Among the lines below, the one containing "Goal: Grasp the" opens the range and the one containing "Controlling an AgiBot" closes it. Print that range exactly, without the pictures.

__Dataset content__:
· · · · ·

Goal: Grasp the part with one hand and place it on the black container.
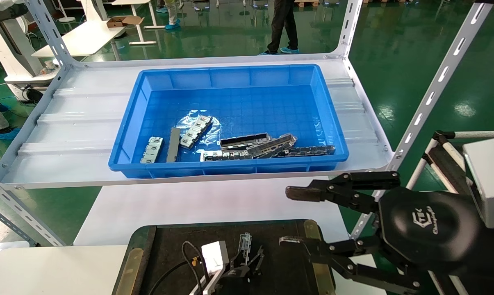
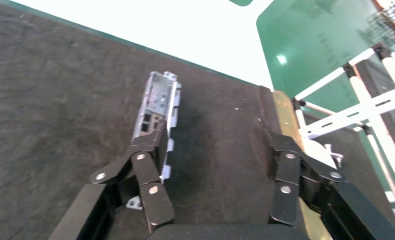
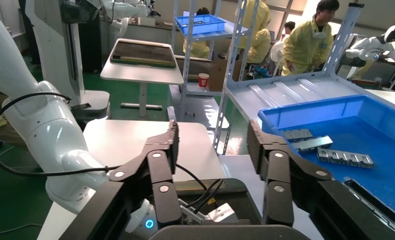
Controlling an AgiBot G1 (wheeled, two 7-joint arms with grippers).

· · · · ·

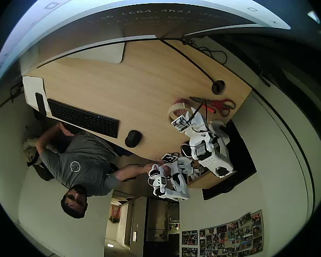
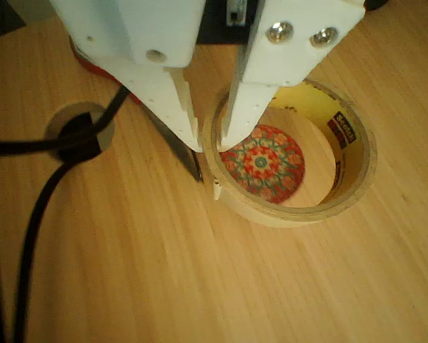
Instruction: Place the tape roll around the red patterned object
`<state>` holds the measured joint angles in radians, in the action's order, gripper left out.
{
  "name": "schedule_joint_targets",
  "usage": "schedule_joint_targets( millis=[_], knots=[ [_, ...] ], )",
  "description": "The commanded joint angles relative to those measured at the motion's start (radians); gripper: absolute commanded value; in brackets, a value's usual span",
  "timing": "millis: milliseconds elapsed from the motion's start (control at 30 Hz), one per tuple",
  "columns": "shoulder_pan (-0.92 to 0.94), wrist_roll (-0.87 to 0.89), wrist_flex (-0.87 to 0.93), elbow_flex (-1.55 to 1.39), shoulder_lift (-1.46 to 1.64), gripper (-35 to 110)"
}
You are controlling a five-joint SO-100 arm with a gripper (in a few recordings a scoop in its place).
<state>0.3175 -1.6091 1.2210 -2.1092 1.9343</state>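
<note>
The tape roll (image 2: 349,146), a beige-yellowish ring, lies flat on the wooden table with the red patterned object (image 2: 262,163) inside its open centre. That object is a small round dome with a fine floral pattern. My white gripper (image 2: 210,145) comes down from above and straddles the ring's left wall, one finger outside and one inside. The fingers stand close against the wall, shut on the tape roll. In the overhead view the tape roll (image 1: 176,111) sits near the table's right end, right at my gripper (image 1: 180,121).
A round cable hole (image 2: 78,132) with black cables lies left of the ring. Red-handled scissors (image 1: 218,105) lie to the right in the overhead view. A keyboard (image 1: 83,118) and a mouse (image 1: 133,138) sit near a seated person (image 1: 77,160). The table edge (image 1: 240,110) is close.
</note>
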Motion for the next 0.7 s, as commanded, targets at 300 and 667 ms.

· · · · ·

__Task answer__:
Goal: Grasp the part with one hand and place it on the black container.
Controlling an AgiBot G1 (wheeled, two 7-joint arms with grippers).

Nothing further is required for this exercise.